**DATASET RECORDS**:
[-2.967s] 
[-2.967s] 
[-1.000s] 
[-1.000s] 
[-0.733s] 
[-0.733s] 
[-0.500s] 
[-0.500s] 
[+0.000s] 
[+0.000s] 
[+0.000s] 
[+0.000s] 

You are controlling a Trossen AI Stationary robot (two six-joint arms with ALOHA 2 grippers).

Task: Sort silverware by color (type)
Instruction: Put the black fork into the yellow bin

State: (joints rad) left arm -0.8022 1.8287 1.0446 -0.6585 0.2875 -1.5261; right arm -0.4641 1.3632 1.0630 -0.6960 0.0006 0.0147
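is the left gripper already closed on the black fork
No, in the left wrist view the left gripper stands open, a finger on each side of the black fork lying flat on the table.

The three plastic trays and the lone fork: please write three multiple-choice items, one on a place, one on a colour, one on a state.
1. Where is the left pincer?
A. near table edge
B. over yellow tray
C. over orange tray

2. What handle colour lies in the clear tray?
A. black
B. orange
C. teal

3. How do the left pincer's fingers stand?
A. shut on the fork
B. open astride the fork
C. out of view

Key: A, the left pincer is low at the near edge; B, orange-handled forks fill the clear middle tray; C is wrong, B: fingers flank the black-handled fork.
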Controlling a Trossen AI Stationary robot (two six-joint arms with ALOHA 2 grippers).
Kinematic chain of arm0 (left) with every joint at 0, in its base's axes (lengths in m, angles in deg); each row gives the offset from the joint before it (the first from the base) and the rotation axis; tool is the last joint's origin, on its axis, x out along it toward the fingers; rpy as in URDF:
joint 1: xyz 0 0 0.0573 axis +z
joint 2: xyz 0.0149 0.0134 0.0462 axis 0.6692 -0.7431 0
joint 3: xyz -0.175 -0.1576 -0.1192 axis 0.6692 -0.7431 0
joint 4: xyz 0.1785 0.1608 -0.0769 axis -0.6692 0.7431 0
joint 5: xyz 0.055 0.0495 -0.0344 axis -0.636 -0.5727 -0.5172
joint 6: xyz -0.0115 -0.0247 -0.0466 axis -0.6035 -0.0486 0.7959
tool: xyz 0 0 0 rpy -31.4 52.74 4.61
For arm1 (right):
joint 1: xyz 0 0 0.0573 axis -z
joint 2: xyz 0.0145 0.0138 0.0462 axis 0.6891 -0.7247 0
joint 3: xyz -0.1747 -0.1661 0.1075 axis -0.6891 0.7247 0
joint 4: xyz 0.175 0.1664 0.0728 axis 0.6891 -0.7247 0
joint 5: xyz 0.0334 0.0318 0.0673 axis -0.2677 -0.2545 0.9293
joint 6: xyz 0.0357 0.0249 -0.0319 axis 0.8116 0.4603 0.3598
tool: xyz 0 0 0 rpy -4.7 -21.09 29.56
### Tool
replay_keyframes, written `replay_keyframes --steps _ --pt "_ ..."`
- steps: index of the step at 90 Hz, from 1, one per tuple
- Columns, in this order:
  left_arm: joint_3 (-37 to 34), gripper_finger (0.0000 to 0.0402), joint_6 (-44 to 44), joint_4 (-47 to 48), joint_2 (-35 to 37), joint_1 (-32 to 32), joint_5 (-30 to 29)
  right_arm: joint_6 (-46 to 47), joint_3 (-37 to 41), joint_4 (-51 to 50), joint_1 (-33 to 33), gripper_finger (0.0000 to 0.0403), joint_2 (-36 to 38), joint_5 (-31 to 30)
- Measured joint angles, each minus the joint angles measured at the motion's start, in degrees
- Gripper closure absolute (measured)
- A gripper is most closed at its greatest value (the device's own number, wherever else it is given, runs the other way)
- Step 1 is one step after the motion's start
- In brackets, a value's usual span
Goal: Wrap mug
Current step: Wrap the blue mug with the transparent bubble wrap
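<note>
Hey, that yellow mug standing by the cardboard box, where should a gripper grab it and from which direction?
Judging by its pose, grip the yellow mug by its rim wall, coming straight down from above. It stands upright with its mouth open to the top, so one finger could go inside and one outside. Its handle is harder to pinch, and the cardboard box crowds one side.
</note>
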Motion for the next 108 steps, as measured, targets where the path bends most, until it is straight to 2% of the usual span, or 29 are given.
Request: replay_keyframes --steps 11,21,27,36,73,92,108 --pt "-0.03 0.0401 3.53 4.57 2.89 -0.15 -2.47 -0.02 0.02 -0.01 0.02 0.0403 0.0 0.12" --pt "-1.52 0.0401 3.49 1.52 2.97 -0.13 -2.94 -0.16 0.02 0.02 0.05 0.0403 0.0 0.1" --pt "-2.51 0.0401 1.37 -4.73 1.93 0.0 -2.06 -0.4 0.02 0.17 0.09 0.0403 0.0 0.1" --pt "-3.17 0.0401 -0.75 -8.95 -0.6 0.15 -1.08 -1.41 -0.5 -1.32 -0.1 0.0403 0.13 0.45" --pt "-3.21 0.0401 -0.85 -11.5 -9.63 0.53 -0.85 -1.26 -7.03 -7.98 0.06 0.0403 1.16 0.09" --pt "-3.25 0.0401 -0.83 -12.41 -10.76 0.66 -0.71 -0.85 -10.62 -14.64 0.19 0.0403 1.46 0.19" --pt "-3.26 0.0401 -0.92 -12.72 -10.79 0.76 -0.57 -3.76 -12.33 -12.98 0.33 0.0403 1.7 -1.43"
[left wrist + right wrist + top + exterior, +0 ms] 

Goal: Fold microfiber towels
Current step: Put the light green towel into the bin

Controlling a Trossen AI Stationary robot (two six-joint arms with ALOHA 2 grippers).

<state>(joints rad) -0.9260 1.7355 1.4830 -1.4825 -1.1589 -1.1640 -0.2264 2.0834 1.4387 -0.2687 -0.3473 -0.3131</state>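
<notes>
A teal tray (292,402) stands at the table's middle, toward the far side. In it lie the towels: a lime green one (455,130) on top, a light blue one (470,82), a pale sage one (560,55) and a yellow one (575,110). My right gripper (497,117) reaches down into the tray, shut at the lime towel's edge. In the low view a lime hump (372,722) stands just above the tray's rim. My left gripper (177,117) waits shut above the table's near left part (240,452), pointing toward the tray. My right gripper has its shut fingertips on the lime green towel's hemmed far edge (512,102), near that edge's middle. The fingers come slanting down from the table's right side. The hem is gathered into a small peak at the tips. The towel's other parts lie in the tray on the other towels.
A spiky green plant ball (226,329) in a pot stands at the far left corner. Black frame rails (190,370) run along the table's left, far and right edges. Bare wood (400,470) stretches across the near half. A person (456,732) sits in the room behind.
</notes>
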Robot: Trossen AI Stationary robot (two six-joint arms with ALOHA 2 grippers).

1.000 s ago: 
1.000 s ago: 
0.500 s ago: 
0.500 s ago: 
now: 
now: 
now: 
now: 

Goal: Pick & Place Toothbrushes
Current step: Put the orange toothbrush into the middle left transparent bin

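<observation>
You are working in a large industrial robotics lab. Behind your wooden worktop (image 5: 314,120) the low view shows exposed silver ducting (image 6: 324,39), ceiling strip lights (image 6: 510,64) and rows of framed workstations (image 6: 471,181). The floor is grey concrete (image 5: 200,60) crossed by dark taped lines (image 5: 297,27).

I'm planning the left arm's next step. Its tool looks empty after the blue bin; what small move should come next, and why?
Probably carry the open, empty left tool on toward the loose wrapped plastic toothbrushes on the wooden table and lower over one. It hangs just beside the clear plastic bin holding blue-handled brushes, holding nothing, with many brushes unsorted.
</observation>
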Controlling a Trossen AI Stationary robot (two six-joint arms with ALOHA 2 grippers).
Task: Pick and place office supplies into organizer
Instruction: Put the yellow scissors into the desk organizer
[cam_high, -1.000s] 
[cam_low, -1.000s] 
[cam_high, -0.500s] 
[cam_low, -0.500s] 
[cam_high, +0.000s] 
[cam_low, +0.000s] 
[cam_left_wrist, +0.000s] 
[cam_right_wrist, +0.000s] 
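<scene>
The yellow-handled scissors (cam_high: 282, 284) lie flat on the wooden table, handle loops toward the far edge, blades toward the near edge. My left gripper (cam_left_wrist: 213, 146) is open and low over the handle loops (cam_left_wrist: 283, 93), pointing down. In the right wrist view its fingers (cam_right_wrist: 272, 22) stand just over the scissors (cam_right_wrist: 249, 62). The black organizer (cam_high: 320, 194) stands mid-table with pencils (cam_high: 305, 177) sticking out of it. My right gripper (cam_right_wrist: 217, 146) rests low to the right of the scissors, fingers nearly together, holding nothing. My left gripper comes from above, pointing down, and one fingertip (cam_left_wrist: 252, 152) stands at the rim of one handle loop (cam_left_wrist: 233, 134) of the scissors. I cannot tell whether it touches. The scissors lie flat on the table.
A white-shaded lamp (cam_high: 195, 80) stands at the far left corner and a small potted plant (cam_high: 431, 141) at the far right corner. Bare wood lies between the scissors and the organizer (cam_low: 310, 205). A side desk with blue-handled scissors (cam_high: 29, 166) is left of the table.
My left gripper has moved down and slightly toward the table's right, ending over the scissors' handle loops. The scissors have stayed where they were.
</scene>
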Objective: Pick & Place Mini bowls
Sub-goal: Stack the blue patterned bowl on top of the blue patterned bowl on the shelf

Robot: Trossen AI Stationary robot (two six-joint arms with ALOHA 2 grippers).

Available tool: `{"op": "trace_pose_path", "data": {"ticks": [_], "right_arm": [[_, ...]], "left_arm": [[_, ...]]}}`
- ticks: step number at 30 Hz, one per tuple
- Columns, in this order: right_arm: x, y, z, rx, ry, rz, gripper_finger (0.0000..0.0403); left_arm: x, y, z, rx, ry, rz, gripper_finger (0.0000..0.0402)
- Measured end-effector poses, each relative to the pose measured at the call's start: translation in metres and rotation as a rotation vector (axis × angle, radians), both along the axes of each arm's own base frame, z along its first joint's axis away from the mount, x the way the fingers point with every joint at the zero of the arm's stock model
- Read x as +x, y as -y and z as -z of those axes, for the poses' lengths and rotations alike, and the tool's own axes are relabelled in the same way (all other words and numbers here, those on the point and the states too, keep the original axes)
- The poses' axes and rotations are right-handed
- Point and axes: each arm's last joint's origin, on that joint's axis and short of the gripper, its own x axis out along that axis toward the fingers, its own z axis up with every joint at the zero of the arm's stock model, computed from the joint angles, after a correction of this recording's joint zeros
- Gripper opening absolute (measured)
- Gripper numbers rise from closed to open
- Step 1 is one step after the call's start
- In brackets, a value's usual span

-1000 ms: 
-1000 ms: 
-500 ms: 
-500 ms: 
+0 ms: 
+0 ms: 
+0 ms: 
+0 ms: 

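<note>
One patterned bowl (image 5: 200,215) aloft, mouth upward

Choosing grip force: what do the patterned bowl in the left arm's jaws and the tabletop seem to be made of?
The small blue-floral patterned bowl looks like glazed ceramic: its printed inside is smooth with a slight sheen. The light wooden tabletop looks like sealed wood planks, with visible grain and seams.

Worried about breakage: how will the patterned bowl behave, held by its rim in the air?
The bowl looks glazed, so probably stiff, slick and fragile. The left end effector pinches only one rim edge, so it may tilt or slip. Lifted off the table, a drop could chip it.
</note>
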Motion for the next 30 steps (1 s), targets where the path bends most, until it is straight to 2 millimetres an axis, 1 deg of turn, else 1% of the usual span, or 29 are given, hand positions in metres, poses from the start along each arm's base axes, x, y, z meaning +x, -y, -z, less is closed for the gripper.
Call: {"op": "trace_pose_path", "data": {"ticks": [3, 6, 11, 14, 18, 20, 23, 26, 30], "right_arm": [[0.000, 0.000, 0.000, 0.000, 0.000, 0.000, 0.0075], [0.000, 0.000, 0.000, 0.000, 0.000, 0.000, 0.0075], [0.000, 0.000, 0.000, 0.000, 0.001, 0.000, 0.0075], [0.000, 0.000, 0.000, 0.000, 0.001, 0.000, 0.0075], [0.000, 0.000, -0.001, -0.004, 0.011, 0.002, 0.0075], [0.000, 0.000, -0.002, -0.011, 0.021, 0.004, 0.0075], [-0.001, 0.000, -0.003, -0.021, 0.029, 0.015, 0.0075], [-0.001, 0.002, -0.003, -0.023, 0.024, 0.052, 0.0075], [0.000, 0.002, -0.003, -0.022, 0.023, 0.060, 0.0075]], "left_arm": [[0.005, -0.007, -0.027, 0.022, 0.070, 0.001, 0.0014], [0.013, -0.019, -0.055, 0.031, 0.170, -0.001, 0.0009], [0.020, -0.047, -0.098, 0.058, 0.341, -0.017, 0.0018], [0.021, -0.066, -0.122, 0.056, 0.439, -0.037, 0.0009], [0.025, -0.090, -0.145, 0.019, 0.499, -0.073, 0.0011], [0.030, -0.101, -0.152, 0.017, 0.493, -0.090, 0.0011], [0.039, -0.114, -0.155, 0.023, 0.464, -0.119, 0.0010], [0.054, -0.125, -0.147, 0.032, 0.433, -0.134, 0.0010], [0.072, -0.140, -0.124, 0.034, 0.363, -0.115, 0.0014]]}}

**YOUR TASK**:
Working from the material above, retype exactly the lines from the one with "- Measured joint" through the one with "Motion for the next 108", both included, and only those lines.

**RESPONSE BOX**:
- Measured joint angles, each minus the joint angles measured at the motion's start, in degrees
- Gripper closure absolute (measured)
- A gripper is most closed at its greatest value (the device's own number, wherever else it is given, runs the other way)
- Step 1 is one step after the motion's start
- In brackets, a value's usual span
Goal: Wrap mug
Current step: Wrap the blue mug with the transparent bubble wrap
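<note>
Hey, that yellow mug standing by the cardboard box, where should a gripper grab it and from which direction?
Judging by its pose, grip the yellow mug by its rim wall, coming straight down from above. It stands upright with its mouth open to the top, so one finger could go inside and one outside. Its handle is harder to pinch, and the cardboard box crowds one side.
</note>
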Motion for the next 108 steps, as measured, targets where the path bends most, until it is straight to 2% of the usual span, or 29 are given.

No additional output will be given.